Directions for this task: Line by line, repeat all the material exactly as it appears.

*** Block opens ***

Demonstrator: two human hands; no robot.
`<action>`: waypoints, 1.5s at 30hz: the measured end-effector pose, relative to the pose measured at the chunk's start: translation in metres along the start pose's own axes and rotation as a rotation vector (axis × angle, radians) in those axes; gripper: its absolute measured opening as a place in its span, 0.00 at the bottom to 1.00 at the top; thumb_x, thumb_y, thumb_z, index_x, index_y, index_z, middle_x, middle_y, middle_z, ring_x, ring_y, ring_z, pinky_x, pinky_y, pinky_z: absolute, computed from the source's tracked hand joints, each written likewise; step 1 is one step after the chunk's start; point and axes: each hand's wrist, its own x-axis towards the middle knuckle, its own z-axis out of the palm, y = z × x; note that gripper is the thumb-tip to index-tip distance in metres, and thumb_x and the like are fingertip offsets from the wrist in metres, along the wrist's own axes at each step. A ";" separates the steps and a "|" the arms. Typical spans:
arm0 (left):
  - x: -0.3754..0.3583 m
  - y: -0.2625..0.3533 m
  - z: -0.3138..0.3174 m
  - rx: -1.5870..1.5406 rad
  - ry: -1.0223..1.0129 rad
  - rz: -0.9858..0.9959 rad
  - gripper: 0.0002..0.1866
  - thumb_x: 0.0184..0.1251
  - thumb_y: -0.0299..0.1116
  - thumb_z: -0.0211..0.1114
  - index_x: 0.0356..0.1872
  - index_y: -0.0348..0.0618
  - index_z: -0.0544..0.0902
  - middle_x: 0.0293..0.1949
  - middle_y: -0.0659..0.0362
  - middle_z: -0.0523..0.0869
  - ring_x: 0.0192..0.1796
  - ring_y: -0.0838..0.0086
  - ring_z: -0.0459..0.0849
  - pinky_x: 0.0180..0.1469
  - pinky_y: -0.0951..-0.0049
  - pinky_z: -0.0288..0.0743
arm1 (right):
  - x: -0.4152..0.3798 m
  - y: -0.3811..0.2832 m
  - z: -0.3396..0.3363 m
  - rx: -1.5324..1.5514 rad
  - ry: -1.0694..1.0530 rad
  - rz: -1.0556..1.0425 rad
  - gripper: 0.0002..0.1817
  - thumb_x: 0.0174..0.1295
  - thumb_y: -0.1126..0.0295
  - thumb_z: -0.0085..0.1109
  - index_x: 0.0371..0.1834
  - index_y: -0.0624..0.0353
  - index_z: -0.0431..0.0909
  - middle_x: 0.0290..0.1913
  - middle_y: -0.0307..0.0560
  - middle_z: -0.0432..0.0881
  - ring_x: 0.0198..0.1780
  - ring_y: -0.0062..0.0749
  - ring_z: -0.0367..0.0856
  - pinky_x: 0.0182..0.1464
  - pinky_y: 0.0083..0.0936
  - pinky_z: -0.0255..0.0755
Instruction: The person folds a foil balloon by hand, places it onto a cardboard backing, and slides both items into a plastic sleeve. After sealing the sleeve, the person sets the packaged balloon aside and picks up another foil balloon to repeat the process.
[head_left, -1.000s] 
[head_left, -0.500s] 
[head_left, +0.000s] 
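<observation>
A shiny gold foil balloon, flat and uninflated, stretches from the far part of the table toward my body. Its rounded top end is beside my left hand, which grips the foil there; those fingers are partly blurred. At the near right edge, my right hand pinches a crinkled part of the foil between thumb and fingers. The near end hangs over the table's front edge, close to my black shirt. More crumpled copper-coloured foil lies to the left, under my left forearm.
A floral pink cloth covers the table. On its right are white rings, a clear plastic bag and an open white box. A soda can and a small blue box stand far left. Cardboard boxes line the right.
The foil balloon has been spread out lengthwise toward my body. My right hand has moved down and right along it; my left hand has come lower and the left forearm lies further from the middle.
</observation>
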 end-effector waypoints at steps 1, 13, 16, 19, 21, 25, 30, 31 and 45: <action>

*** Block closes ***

Answer box:
Demonstrator: two human hands; no robot.
`<action>`: waypoints, 1.5s at 30hz: the measured end-effector pose, relative to the pose measured at the chunk's start: translation in metres along the start pose's own axes and rotation as a rotation vector (axis × angle, radians) in those axes; gripper: its absolute measured opening as a place in its span, 0.00 at the bottom to 1.00 at the top; thumb_x, thumb_y, thumb_z, index_x, index_y, index_z, middle_x, middle_y, middle_z, ring_x, ring_y, ring_z, pinky_x, pinky_y, pinky_z: absolute, computed from the source's tracked hand joints, each written likewise; step 1 is one step after the chunk's start; point and axes: each hand's wrist, its own x-axis towards the middle knuckle, its own z-axis out of the palm, y = z × x; note that gripper is the thumb-tip to index-tip distance in metres, and thumb_x and the like are fingertip offsets from the wrist in metres, along the wrist's own axes at each step. A ";" separates the steps and a "|" the arms. Typical spans:
arm0 (left):
  - x: -0.3754..0.3583 m
  - y: -0.2625..0.3533 m
  - z: -0.3138..0.3174 m
  - rx: -1.5870..1.5406 rad
  - ry: -1.0223..1.0129 rad
  - rz: -0.9858..0.9959 rad
  - gripper: 0.0002..0.1866
  - thumb_x: 0.0184..0.1251
  - thumb_y: -0.0299..0.1116
  - thumb_z: -0.0211..0.1114
  - index_x: 0.0356..0.1872
  - index_y: -0.0348..0.0618
  - index_z: -0.0544..0.0902
  - middle_x: 0.0293..0.1949
  - middle_y: -0.0659..0.0362
  - middle_z: -0.0523..0.0869
  - ring_x: 0.0192..0.1796
  - ring_y: -0.0838..0.0086
  - ring_z: -0.0459..0.0849
  - pinky_x: 0.0180..0.1469
  - pinky_y: -0.0951..-0.0049
  - pinky_z: -0.0288..0.0743
arm1 (right):
  - x: -0.4152..0.3798 m
  - y: -0.3811..0.2832 m
  - z: -0.3396..0.3363 m
  - rx: -1.5324..1.5514 rad
  - ry: -1.0694..1.0530 rad
  - rz: -1.0556..1.0425 rad
  - gripper: 0.0002..0.1817
  - thumb_x: 0.0174..0.1295
  - thumb_y: -0.1126..0.0295
  - thumb_z: -0.0085..0.1109
  - index_x: 0.0371..0.1834
  - index_y: -0.0624..0.0353
  - index_z: -0.0431..0.0909
  - middle_x: 0.0290..0.1913
  - middle_y: -0.0307..0.0560
  - middle_z: -0.0432..0.0881
  - ring_x: 0.0198..0.1780
  - ring_y: -0.0062..0.0749
  - ring_z: -0.0367..0.0856
  - pinky_x: 0.0182..0.1464
  - pinky_y: 0.0083..0.0936
  - pinky_z: -0.0255..0.0755
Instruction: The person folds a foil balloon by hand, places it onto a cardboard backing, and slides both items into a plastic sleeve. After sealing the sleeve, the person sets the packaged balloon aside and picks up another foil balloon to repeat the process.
[head_left, -1.000s] 
[head_left, -0.500s] 
[head_left, +0.000s] 
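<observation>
A shiny gold foil balloon, flat and uninflated, stretches from the far part of the table toward my body. Its rounded top end is beside my left hand, which grips the foil there; those fingers are partly blurred. At the near right edge, my right hand pinches a crinkled part of the foil between thumb and fingers. The near end hangs over the table's front edge, close to my black shirt. More crumpled copper-coloured foil lies to the left, under my left forearm.
A floral pink cloth covers the table. On its right are white rings, a clear plastic bag and an open white box. A soda can and a small blue box stand far left. Cardboard boxes line the right.
The foil balloon has been spread out lengthwise toward my body. My right hand has moved down and right along it; my left hand has come lower and the left forearm lies further from the middle.
</observation>
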 end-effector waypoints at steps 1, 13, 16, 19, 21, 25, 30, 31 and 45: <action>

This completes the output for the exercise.